Written by
Brandon Johnson, Communications Strategist
Feb. 13, 2025

The African American (AAS) Reading room sits between the stacks on the B-Floor of Princeton University Library’s (PUL) Firestone branch. Though obviously named for the academic department on campus—which began as the African American Studies Program in 1969 and became a department in 2015—the history of the African American Studies Reading Room dates back to the Civil Rights Movement.

The African American Studies Reading Room.

The African American Studies Reading Room. Photo credit: Brandon Johnson.

According to Steven Knowlton, Librarian for History and African American Studies, a wave of student protests demanding the creation of Black studies departments swept across the United States in the mid- to late-1960s. Though establishing academic departments was usually the major demand of protests and sit-ins, establishing or curating library services were also among the calls to action. 

“By 1966, increasing enrollment of African American students to Princeton University, accompanied by an increase in research on Black studies topics, led University Librarian William Dix to conclude that additional resources would be needed to improve the African American collection,” Knowlton wrote in the article “A Rapidly Escalating Demand: Academic Libraries and the Birth of Black Studies Programs.” 

Between 1966 and 1969, the Library fundraised $32,250 ($312,237 in 2024 prices) to provide funds to build the collection, which included “newspapers and clipping files in microfilm, bibliographies, and ephemeral material for vertical files.”

Dix also appointed Ann Slevin as part-time curator of the “American Negro Project.” At the time, materials were housed near the reference desk, where Slevin spent part of her work time.

The establishment of a physical space for African American Studies followed during in 1966, when a separate reading room was created on the third floor of Firestone Library. In this location, It housed 3,000 books, along with reference books, newspapers, periodicals, and library catalogs.

Moving to B-floor

The AAS Reading Room and its accompanying collections lived on Firestone’s third floor for more than 40 years. According to Literature Bibliographer John Logan, the room was moved to the Library’s B-floor in the summer of 2015, amidst PUL’s planned 10-year renovation of Firestone Library. 

The next year, when Knowlton began his tenure at PUL, he worked to make the room and its collections into a browseable and functional study space, as it was when it existed four floors up. 

“Initially, when the AAS room was moved to the B-floor, the books in the room were not specifically selected to be there,” Knowlton said. “Instead, after the tragic death of Claudia Tate, a beloved professor in the English and AAS departments, her personal collection was donated to Firestone.
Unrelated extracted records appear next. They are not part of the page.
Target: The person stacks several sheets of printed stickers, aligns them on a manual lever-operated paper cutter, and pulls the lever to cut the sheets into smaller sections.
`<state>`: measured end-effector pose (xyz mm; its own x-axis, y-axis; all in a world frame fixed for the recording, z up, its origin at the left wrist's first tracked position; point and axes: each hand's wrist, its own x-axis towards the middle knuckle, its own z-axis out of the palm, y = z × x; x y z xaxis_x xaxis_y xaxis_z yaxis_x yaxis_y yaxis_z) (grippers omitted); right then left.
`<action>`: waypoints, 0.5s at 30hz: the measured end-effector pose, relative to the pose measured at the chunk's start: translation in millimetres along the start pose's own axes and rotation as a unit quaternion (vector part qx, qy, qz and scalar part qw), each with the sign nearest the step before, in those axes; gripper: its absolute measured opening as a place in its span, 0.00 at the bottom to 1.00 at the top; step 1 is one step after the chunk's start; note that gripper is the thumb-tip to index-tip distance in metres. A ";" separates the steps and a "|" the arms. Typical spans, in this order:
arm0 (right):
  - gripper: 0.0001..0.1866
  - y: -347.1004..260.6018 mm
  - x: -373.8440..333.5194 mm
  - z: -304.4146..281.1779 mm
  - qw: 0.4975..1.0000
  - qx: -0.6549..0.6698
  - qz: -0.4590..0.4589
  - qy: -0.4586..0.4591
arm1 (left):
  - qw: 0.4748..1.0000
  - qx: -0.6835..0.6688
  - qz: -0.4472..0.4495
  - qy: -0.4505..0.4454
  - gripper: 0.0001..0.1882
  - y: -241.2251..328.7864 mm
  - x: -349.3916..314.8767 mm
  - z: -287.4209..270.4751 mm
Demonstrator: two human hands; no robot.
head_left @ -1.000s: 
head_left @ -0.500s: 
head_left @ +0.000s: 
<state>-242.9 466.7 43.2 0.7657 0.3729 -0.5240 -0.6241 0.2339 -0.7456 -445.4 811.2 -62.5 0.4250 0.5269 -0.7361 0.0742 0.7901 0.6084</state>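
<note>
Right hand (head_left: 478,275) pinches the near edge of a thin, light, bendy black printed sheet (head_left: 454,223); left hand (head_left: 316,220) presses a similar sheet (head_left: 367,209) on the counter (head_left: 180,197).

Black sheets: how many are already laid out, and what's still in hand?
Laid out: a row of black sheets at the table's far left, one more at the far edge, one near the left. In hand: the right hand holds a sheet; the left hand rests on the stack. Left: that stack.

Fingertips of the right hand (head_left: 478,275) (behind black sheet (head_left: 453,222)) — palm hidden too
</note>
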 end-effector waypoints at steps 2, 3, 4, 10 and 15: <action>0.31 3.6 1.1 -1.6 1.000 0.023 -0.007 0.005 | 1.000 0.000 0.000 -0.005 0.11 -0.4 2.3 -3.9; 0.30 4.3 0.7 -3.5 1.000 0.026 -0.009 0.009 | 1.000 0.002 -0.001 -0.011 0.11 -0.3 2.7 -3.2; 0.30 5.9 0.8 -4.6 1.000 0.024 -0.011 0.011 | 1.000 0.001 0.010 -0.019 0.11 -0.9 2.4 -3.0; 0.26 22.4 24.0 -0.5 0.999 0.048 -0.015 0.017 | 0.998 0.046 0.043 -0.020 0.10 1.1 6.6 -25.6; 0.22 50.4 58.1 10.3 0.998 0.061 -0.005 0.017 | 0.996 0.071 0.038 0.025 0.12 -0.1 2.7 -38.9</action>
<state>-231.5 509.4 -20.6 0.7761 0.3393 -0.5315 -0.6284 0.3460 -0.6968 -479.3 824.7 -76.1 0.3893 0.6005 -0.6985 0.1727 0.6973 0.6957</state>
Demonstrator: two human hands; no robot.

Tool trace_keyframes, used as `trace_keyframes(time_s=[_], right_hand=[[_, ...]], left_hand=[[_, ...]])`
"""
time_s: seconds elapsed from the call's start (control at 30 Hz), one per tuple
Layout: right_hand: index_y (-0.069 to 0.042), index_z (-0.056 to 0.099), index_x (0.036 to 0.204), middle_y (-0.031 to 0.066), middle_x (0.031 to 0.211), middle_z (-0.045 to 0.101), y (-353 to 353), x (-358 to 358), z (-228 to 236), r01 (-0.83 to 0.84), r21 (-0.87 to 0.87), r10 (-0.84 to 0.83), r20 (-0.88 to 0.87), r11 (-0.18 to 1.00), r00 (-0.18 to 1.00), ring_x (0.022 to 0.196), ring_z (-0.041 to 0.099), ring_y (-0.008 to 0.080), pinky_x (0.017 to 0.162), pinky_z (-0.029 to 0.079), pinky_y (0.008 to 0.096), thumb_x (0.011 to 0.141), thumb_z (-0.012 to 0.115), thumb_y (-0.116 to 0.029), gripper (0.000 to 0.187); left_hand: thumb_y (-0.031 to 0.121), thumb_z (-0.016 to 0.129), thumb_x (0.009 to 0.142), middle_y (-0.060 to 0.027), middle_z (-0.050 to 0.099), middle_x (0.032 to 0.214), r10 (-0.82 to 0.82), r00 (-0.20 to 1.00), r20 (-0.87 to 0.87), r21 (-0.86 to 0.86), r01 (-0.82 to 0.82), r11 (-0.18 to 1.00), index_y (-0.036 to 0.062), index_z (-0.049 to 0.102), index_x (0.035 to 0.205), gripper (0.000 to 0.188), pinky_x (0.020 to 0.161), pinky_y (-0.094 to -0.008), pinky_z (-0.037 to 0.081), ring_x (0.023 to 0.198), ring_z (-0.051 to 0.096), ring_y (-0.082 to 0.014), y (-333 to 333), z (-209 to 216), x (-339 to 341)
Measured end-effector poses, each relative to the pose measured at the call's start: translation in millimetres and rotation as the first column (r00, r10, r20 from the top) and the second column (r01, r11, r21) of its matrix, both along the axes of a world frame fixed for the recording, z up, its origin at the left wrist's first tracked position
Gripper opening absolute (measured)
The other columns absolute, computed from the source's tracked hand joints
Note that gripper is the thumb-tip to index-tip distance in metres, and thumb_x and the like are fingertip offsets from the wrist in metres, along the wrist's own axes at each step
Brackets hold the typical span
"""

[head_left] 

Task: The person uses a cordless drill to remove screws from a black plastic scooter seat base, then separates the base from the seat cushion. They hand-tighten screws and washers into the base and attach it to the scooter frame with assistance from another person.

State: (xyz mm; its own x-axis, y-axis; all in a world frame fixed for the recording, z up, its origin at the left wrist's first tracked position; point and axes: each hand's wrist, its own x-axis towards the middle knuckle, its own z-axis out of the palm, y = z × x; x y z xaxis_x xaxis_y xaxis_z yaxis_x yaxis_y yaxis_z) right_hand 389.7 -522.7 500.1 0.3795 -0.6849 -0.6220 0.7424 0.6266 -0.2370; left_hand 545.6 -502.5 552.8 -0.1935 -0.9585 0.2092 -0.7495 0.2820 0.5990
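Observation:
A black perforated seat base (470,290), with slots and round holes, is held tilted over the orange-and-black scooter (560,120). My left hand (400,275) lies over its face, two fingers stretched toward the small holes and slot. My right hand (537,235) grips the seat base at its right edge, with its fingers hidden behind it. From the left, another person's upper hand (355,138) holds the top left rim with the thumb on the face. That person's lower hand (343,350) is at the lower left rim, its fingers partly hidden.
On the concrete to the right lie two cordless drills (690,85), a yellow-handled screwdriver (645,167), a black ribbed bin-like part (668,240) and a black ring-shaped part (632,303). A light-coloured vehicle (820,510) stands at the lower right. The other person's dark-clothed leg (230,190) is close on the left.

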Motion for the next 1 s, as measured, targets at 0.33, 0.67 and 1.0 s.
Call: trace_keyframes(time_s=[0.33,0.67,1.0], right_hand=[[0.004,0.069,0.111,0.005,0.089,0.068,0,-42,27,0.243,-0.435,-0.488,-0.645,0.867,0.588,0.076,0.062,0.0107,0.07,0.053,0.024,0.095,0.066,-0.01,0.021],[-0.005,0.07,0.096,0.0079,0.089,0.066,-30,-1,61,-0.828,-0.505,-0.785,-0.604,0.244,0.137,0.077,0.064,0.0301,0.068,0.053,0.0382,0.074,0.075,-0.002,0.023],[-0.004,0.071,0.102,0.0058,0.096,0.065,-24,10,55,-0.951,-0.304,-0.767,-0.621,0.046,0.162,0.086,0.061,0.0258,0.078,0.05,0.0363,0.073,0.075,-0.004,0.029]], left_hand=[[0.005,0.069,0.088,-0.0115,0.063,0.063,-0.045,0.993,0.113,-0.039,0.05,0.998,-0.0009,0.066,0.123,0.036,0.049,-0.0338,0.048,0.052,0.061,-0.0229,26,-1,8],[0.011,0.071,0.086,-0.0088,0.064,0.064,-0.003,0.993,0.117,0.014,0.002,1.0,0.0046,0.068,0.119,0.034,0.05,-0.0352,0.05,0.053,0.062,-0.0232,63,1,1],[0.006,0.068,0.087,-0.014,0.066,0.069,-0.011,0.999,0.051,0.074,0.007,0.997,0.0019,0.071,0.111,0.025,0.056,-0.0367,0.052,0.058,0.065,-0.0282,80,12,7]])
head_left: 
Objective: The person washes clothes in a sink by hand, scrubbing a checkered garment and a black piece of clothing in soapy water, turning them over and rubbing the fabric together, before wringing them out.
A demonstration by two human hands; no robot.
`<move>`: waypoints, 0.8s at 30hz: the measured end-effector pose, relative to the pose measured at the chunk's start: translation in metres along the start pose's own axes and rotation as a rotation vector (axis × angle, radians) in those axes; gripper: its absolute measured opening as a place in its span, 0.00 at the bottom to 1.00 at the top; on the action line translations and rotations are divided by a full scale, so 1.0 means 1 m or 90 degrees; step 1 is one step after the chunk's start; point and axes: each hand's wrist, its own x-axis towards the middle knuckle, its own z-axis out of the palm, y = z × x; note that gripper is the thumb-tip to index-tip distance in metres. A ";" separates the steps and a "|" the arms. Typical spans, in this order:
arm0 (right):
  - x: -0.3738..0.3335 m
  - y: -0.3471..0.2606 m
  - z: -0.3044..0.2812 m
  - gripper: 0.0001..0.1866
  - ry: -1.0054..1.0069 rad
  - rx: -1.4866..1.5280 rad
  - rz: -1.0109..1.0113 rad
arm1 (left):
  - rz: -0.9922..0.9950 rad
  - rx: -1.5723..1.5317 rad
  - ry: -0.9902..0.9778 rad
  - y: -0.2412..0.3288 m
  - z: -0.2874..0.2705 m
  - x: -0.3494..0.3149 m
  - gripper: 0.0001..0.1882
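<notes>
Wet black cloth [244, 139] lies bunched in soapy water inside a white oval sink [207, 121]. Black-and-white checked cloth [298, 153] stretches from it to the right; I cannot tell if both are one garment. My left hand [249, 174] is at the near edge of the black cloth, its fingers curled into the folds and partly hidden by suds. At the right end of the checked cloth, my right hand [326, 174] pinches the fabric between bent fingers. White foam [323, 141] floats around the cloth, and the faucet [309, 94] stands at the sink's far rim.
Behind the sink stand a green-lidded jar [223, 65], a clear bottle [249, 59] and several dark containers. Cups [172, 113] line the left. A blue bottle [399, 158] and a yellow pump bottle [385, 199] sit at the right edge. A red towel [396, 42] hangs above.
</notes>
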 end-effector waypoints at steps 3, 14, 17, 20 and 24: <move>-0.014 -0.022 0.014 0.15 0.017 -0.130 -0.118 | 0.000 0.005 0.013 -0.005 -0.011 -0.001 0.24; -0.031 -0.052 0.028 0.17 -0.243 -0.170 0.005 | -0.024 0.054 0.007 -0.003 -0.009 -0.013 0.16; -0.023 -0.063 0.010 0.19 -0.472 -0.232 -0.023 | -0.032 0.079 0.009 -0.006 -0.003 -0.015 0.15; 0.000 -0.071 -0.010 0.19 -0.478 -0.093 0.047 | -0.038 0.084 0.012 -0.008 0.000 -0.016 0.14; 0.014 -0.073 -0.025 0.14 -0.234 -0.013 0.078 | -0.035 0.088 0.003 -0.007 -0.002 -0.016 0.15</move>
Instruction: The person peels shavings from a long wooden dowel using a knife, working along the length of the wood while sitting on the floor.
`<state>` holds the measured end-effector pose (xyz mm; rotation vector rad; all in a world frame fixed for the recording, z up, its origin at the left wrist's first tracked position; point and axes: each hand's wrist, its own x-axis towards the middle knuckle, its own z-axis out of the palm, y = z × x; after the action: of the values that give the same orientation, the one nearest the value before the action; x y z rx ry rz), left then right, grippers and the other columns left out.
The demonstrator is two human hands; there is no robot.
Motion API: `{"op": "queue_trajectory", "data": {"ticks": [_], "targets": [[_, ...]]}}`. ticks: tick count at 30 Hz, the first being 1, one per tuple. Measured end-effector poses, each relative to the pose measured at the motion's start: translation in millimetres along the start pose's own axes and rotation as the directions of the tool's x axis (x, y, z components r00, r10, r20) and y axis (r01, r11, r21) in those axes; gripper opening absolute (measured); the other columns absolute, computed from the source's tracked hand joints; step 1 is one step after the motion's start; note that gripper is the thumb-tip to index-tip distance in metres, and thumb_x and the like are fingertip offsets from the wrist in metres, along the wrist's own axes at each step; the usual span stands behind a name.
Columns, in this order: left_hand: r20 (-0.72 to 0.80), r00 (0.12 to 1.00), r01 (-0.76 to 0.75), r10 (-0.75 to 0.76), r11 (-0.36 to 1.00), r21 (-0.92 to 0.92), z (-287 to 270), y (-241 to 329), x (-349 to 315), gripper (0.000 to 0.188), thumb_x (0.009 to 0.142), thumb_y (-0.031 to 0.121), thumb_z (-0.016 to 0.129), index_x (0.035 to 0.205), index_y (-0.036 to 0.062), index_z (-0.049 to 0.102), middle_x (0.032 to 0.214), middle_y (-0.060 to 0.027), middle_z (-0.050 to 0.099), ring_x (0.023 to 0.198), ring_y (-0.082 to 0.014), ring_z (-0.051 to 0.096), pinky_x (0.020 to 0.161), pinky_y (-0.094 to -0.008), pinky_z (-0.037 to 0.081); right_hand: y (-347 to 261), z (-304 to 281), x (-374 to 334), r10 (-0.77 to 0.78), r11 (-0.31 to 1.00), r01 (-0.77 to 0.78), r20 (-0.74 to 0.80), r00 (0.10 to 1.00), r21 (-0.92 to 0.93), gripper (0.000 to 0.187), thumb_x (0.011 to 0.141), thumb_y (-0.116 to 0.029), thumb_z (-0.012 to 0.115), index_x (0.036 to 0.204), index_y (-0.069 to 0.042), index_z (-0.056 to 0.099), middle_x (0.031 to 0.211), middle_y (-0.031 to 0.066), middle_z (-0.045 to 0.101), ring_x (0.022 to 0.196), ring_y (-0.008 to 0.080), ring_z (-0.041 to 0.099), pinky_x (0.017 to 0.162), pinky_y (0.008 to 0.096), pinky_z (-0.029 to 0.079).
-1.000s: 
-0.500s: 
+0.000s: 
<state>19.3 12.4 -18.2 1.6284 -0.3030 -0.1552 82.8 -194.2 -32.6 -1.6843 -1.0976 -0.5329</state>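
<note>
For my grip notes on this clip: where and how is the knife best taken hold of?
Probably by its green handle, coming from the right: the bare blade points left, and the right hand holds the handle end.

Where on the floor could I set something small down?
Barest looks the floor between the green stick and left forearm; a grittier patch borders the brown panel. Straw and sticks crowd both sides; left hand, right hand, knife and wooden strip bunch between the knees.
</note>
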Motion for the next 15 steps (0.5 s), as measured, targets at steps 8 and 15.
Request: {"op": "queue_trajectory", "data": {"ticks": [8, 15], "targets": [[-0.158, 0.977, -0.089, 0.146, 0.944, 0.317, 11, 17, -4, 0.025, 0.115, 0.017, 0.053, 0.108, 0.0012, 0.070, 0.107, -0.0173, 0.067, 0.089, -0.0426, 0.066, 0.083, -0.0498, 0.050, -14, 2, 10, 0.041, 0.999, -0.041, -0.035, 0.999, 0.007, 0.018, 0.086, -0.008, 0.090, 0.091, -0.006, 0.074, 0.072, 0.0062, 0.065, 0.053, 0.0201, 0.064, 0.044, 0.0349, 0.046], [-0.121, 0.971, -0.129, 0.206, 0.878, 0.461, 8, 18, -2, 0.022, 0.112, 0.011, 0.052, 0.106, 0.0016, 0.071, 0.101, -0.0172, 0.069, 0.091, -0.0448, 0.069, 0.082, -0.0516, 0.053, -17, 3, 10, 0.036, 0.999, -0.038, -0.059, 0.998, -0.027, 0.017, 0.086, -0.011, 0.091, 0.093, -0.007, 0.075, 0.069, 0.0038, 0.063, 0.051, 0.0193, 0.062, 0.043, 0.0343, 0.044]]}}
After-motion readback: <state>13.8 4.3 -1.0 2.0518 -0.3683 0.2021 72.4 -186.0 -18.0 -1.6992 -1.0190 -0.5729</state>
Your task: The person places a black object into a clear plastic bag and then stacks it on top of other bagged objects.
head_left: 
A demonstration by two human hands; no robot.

Books that Firestone didn't own were added to the main collection, while the duplicates were put in the AAS Reading Room.”

To revise the room, Knowlton would take inventory of all of the related reference works and bibliographies in PUL’s stacks to find items for consideration for the space. Several hundred books were added to the space. Materials in the AAS Reading Room include encyclopedias, dictionaries, and other reference works; touchstones of Black literature; collections of primary source documents; and current issues of scholarly journals in African American Studies.

“Now, as new titles that are appropriate get published, I buy two copies: one for the general stacks and one for the Reading Room,” Knowlton said.

Student Response

Whether on the third floor or B-floor, the AAS Reading Room has been a staple for student scholars.

Published in the “Program for African-American Studies Alumni/ae Concentrators’ Memoirs,” Bryan Taylor ’73 *84 wrote that the Library and AAS department were the origin of his love of research. 

“I loved studying in the library, looking for rare and old books, making notes, thinking about what was written, putting them into my own words,” Taylor wrote. “My hope for the program is that it continues to grow and have the same type of positive impact on many young people that studying the great offerings has had on me.”

Current students also find solace in the AAS Reading Room. Kyrah Potter, a senior in the AAS department, wrote the bulk of her junior paper and senior thesis in the room, the latter of which focuses on “the intensified victimization of Black American and Palestinian victims of state violence, and the compounded grieving process for their loved ones.”

“I primarily use the AAS reading room when I need to spend long periods working on independent research and writing,” Potter said. “The selection of books in the reading room has added a lot of value to it and I frequently find myself reaching for them while writing.”

Avery Danae Williams, a junior in the AAS department, similarly uses the space to concentrate on readings and papers in her major. Her junior paper discusses Black Disability Studies. 

Her paper “puts Tricia Hersey's book, ‘Rest is Resistance,’ in conversation with Black disability justice activism in the 20th and 21st centuries and a term used in the disability/chronic illness community called ‘crip time,’ the flexibility and extra time needed to complete tasks,” Williams said. 

Williams added, “Being surrounded by scholarship from different Black intellectuals, like Langston Hughes and Maya Angelou, reminds me that my contributions to conversations on disability studies (a predominantly White field of study) are valuable.”